§ RECORD SET
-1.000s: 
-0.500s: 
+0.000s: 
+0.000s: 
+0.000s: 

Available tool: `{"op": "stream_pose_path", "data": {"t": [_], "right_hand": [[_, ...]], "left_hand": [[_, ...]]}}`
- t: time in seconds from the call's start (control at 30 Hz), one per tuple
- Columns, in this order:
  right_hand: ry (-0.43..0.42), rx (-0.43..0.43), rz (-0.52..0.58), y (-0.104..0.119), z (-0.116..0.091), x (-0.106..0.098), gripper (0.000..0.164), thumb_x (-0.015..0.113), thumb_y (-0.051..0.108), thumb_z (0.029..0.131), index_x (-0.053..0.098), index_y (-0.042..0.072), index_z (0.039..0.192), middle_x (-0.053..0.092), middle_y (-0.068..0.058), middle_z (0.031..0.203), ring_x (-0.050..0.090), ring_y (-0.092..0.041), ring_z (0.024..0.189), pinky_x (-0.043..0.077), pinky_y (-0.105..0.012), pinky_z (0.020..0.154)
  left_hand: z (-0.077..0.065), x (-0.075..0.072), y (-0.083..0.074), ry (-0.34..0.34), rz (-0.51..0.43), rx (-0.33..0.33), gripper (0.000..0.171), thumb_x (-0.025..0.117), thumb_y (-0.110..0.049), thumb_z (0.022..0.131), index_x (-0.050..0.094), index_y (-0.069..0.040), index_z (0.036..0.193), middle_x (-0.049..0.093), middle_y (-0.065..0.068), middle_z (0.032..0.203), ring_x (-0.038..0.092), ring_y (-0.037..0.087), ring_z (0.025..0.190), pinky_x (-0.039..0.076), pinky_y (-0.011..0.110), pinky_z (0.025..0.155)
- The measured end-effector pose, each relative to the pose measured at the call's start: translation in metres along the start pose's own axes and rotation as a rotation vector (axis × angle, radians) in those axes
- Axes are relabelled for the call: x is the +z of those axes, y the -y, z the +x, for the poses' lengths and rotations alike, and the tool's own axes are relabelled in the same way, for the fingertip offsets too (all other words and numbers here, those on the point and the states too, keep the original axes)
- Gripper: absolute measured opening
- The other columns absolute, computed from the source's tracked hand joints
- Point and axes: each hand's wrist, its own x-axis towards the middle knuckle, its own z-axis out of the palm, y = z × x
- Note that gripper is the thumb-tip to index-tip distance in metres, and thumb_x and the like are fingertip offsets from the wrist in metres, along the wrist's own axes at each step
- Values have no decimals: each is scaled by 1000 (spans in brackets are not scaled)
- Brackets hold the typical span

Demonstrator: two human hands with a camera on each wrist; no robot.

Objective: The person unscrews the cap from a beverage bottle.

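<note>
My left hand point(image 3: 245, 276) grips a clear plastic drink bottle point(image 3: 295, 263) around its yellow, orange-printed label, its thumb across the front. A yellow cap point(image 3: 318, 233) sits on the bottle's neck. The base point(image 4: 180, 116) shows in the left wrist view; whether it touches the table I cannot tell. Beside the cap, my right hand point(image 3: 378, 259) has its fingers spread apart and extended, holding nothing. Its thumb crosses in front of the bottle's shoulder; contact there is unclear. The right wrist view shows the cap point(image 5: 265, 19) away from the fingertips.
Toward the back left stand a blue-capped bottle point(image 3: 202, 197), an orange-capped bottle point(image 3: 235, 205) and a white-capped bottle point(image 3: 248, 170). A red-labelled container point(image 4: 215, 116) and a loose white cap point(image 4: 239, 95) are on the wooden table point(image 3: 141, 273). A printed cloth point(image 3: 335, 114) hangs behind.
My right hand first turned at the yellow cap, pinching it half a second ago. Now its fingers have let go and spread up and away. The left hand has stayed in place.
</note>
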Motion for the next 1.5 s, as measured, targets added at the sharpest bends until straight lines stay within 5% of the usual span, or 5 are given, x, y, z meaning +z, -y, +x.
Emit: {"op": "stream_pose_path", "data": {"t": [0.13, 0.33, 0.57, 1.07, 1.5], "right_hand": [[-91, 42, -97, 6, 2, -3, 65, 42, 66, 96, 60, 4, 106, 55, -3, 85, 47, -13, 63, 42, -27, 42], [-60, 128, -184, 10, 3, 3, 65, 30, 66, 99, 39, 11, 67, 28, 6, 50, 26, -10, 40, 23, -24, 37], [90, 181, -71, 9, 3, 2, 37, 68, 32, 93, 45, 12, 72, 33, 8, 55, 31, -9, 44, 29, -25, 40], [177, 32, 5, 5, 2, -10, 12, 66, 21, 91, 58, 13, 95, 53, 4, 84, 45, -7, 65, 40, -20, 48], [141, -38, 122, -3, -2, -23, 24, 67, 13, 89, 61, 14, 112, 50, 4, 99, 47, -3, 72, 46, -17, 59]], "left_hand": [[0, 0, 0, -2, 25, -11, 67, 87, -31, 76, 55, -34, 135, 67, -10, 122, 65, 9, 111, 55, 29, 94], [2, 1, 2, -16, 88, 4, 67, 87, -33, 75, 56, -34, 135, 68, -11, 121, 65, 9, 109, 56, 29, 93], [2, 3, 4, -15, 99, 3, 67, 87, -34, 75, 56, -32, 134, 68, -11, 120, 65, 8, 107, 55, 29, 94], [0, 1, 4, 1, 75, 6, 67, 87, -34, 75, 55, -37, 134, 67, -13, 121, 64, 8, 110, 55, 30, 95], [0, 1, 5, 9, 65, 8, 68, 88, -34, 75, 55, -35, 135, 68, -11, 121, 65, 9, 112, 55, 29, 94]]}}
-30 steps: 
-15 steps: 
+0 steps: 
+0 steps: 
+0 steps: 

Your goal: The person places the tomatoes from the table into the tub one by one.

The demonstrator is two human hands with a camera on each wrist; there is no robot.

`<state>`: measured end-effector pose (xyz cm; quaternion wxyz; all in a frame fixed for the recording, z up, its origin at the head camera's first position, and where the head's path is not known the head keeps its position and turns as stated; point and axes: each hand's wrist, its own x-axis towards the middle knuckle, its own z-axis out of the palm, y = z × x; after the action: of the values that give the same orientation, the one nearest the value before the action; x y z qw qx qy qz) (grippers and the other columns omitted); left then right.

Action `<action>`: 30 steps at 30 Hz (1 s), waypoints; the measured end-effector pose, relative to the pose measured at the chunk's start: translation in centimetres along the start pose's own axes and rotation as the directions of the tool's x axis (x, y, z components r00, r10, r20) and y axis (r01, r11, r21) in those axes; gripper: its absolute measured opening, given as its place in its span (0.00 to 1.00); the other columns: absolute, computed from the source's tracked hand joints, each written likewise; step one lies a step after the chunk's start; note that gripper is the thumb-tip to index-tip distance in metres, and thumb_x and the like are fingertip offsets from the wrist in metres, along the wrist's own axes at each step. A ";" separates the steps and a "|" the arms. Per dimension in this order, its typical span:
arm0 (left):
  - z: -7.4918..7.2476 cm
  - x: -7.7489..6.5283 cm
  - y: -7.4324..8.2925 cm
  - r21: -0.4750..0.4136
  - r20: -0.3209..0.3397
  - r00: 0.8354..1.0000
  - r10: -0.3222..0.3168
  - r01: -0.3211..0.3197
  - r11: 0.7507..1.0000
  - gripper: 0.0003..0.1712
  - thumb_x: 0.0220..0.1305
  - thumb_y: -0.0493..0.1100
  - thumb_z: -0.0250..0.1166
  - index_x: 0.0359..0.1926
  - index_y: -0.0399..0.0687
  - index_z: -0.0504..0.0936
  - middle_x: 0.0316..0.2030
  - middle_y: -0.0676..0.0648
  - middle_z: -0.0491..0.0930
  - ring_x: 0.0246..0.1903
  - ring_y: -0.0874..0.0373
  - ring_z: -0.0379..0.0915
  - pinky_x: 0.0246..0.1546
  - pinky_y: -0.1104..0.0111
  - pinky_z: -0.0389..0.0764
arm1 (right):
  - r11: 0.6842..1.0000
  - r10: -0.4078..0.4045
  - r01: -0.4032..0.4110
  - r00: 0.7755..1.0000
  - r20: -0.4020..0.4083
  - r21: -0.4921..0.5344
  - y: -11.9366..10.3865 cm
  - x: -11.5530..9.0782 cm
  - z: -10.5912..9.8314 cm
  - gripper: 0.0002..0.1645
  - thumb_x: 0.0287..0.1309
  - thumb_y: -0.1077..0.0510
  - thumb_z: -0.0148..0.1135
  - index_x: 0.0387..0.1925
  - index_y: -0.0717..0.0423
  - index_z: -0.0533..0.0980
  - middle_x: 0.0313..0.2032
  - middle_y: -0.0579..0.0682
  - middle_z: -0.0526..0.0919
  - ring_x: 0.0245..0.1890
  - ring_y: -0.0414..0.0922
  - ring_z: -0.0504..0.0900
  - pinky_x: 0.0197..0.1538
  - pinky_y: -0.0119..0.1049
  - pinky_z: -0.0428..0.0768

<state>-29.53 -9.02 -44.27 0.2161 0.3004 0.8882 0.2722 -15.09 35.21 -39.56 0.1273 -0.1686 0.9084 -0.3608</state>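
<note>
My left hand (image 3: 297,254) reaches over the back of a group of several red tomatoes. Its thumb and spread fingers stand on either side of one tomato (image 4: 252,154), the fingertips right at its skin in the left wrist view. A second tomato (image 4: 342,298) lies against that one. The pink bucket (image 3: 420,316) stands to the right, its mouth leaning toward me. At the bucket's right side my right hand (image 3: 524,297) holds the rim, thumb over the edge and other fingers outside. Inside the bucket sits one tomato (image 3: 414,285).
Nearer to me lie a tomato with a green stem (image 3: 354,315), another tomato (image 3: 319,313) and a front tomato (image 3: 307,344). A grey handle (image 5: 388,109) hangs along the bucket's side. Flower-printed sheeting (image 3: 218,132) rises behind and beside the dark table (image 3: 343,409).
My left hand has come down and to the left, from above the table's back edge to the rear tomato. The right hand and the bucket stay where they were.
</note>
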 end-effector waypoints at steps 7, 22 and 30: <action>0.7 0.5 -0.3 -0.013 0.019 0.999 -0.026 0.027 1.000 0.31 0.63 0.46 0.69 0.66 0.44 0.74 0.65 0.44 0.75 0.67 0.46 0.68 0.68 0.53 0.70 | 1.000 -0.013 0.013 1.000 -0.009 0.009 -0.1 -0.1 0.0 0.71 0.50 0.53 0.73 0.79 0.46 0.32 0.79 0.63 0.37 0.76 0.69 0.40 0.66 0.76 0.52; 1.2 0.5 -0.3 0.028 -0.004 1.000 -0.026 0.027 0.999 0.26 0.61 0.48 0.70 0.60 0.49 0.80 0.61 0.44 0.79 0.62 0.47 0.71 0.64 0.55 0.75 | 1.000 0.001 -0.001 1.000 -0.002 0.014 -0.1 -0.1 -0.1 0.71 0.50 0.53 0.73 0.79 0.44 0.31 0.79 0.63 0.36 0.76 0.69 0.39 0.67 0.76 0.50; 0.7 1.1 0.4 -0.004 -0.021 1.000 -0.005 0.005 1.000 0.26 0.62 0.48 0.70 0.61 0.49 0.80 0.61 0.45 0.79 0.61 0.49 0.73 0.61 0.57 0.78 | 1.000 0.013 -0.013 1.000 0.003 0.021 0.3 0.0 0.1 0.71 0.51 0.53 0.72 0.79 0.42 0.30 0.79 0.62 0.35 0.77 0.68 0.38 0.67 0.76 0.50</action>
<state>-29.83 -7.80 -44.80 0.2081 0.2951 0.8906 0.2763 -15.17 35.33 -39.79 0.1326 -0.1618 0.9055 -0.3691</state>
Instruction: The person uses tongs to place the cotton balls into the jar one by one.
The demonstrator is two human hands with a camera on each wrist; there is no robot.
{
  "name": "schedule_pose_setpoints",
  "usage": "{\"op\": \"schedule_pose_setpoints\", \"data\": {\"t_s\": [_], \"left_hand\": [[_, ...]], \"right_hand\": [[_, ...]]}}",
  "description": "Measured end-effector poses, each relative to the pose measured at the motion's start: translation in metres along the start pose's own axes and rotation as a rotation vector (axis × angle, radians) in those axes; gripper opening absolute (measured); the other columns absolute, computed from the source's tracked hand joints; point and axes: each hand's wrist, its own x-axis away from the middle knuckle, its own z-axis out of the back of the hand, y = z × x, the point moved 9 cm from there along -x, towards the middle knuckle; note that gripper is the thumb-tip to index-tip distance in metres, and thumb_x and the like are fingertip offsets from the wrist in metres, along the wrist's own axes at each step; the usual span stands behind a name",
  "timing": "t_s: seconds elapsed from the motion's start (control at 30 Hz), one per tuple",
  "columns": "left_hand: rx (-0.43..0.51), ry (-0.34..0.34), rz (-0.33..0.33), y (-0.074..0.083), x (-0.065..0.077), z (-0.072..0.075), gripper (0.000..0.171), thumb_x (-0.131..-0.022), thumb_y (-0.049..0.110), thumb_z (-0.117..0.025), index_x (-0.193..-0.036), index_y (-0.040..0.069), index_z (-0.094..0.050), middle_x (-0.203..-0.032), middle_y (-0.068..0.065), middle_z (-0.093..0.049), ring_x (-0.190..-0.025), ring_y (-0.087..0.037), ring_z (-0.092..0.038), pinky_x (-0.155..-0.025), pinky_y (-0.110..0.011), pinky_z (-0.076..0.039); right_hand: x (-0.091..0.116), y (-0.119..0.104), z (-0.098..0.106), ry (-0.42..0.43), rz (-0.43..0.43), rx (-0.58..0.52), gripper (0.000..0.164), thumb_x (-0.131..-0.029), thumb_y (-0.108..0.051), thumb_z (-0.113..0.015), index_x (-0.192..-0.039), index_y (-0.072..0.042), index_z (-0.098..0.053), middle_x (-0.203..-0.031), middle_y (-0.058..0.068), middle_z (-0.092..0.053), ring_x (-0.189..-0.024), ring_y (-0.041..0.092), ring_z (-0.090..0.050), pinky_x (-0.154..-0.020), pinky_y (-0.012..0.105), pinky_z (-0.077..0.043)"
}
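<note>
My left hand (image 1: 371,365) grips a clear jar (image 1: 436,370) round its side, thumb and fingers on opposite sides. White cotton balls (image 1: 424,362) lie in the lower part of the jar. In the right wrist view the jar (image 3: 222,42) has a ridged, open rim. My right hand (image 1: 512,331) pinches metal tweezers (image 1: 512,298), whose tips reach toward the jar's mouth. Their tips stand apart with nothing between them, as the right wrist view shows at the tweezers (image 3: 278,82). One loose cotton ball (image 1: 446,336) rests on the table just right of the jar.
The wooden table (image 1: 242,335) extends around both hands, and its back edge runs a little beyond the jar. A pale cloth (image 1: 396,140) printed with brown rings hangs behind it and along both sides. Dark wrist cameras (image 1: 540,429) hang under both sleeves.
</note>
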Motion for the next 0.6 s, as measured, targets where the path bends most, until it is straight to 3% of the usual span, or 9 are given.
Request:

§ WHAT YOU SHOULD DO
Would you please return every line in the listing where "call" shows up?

§ EXERCISE OUTPUT
- t: time in seconds from the call's start (control at 30 Hz), one per tuple
- The measured end-effector pose, each relative to the pose measured at the call's start: translation in metres along the start pose's own axes and rotation as a rotation vector (axis × angle, radians) in those axes
- Axes are relabelled for the call: x is the +z of those axes, y the -y, z the +x, for the poses' lengths and rotations alike, and the tool's own axes are relabelled in the same way, for the fingertip offsets too (all other words and numbers here, those on the point and the states too, keep the original axes)

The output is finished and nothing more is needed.